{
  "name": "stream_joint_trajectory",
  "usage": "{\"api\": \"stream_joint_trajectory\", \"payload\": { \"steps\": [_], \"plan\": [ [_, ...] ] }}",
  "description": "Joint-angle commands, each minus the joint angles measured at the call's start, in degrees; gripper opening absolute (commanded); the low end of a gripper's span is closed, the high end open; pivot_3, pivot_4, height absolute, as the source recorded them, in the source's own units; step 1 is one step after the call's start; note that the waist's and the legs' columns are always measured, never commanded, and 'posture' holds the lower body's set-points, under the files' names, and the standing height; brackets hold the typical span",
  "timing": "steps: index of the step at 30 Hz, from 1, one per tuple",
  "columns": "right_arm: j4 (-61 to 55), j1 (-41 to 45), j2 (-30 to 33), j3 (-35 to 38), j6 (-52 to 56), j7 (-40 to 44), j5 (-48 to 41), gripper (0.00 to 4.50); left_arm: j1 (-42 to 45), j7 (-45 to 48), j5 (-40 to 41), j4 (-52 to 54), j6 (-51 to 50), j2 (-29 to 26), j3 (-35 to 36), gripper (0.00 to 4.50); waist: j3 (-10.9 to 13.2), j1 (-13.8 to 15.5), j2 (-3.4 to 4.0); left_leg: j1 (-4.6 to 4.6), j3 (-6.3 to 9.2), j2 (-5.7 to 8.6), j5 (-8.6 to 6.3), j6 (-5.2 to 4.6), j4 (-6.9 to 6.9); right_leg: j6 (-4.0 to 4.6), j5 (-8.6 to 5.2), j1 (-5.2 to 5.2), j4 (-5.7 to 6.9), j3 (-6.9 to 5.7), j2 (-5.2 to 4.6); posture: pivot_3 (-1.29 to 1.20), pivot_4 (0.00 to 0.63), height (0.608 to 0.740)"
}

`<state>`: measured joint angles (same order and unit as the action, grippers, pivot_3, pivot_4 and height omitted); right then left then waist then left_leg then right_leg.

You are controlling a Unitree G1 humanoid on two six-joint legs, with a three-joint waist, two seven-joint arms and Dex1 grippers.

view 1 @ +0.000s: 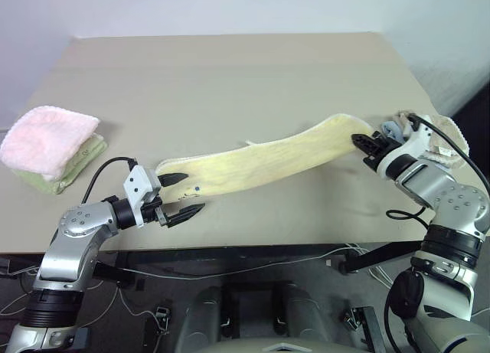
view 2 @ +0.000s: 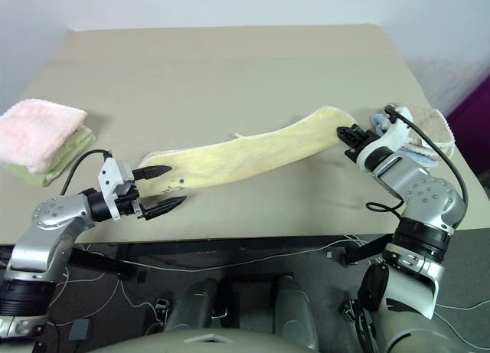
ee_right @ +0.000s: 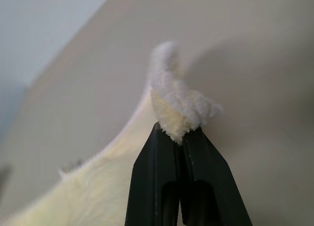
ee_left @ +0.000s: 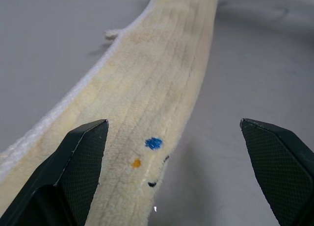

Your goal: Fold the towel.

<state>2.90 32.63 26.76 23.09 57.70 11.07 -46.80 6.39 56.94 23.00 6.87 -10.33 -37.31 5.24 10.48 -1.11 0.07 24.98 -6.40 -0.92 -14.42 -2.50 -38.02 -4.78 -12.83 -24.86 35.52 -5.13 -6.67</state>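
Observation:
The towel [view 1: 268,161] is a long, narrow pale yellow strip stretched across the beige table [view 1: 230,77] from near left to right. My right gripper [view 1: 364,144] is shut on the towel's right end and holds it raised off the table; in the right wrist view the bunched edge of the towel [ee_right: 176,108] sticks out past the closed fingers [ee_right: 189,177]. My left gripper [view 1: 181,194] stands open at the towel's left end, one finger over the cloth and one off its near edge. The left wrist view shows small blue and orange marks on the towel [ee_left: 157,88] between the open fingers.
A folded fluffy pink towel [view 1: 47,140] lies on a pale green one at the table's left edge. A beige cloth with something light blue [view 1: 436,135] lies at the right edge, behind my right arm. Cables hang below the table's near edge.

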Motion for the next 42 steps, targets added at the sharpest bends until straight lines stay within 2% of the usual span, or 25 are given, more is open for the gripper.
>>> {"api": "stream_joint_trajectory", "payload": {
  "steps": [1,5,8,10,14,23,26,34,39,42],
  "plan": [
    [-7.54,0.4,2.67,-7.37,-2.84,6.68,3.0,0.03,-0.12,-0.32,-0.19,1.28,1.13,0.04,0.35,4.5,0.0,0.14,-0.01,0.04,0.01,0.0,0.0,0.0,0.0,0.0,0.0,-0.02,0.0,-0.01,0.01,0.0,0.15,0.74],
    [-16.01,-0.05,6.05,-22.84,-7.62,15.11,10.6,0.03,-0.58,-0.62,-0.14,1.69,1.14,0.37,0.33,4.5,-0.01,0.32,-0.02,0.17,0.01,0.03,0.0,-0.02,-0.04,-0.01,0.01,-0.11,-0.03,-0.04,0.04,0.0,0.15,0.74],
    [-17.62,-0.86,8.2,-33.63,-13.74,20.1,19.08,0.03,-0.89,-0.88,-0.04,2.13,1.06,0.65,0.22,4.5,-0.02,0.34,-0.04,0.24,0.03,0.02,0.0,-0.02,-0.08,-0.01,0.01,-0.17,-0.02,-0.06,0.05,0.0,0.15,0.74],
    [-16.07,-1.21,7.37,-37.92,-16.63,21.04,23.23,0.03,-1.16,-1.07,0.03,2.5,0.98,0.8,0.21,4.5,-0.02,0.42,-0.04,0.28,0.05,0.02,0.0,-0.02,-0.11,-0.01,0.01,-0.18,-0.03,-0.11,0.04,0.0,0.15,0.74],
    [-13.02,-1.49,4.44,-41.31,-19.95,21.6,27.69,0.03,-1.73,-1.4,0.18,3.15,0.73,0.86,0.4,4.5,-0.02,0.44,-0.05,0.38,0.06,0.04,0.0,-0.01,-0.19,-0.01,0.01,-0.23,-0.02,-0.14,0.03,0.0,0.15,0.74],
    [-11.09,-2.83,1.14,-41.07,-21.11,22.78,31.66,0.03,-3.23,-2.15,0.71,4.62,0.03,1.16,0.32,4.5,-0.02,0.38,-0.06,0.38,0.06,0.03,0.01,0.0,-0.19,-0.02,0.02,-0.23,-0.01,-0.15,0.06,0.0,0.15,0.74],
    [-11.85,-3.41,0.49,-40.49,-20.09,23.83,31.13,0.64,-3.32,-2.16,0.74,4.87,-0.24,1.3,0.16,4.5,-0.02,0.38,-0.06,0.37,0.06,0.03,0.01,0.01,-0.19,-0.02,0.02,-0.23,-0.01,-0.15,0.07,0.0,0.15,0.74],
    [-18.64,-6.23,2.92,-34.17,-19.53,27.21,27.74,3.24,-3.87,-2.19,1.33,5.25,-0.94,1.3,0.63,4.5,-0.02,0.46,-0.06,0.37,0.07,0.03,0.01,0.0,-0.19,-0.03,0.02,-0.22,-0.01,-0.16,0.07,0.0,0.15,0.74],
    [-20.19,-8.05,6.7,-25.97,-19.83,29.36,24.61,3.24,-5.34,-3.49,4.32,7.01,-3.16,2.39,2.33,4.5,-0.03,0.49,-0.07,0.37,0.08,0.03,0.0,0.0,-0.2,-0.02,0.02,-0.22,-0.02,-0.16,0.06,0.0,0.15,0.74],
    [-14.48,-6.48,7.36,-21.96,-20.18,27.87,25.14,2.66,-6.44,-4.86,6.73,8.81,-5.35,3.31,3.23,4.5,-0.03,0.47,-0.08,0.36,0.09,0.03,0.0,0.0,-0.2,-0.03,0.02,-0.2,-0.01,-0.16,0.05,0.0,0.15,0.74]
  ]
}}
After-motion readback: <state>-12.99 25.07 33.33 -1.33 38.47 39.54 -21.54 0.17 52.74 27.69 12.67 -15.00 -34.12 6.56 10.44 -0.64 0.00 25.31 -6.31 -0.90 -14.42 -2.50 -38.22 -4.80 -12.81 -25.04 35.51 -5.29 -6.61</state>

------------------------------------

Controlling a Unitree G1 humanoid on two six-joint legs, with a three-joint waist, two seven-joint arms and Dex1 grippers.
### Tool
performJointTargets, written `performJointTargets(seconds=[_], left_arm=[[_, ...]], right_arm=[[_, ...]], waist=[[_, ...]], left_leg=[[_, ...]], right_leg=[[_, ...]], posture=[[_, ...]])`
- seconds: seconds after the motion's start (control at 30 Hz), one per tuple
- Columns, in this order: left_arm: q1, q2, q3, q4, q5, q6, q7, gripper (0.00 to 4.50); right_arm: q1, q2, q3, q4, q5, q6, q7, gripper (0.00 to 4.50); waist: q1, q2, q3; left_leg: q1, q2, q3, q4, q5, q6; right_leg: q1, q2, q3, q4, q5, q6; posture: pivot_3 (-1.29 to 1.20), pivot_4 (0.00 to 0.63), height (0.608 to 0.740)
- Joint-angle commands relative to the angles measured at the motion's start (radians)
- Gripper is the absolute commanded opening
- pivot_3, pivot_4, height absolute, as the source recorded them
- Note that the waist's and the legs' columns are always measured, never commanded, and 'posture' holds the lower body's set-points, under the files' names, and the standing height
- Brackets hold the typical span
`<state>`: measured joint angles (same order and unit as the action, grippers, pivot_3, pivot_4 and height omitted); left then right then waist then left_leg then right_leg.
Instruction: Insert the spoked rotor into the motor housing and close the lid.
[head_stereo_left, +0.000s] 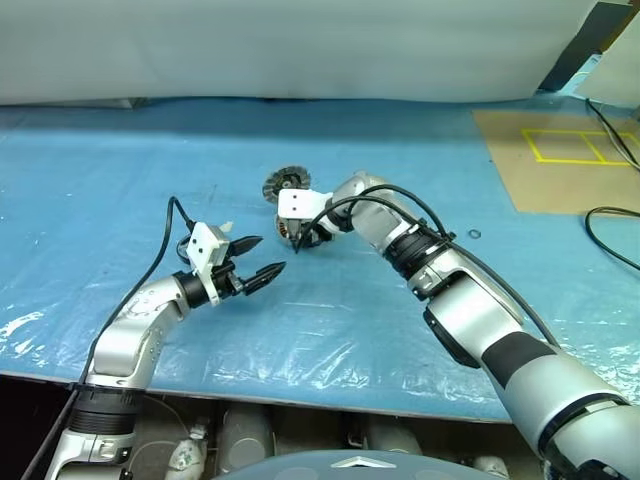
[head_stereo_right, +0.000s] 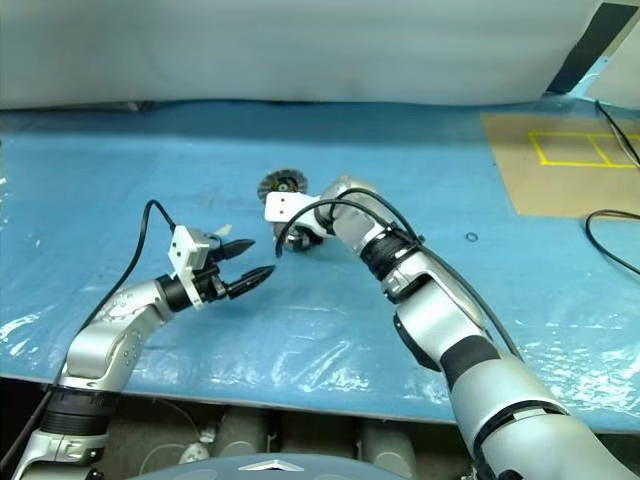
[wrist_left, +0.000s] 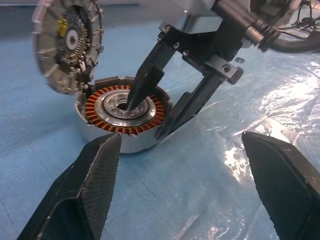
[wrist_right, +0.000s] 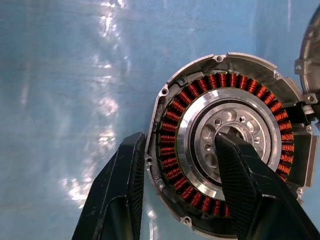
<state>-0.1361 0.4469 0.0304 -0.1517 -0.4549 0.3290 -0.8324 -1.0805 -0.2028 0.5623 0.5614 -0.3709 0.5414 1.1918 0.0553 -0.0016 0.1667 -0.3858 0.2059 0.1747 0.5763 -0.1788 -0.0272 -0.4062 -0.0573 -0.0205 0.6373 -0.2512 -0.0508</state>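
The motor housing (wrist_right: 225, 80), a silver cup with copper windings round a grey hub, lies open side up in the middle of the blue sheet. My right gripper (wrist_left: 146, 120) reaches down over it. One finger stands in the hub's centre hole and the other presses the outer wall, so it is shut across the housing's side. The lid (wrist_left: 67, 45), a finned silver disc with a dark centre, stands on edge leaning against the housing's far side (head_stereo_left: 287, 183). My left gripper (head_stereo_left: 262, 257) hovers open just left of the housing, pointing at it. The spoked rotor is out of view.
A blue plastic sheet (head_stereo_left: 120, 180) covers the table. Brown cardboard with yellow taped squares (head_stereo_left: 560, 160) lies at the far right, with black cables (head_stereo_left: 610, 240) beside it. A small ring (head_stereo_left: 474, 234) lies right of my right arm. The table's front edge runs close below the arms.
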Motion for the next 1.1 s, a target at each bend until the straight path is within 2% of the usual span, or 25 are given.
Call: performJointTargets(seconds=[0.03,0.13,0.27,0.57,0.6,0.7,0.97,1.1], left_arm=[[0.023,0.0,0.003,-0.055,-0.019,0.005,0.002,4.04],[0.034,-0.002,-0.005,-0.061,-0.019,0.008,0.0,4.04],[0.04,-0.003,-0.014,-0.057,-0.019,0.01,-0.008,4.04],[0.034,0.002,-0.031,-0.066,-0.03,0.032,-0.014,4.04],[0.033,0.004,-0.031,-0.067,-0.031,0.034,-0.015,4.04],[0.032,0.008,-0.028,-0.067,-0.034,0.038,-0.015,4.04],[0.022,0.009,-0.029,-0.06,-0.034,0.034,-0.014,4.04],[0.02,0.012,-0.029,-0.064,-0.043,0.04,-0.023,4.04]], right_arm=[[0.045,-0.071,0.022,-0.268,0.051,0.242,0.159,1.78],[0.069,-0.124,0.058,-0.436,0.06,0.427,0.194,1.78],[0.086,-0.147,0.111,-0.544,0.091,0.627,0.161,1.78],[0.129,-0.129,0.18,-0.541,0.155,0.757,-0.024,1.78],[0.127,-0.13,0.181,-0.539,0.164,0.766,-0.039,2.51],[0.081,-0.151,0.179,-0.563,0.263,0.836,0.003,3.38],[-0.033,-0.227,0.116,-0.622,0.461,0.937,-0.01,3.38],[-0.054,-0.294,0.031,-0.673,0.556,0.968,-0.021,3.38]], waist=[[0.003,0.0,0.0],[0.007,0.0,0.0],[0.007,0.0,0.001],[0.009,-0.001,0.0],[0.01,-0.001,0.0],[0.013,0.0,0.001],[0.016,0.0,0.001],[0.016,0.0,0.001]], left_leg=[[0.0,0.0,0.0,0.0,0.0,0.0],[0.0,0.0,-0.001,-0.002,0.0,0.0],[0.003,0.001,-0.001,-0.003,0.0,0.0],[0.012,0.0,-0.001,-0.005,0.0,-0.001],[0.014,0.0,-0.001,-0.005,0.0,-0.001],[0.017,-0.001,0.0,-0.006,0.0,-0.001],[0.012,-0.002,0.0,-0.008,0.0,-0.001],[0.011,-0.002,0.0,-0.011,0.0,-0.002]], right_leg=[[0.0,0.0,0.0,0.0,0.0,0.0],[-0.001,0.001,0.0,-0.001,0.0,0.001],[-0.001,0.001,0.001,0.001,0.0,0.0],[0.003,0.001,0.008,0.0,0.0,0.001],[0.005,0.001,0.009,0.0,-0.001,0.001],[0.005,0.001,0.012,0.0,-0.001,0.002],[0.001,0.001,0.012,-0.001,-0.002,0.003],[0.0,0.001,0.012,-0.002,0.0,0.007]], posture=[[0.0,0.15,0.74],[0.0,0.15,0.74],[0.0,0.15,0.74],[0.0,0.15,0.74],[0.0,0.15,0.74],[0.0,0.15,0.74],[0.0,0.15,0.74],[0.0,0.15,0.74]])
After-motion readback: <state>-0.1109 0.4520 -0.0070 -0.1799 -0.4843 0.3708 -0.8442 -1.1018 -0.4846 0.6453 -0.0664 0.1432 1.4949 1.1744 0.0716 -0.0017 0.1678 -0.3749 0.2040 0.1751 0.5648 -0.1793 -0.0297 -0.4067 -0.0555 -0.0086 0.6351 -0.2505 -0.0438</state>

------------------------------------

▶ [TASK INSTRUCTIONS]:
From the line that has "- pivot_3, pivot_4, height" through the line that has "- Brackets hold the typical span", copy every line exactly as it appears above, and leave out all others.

▶ [PROBLEM SOLUTION]:
- pivot_3, pivot_4, height absolute, as the source recorded them
- Note that the waist's and the legs' columns are always measured, never commanded, and 'posture' holds the lower body's set-points, under the files' names, and the standing height
- Brackets hold the typical span

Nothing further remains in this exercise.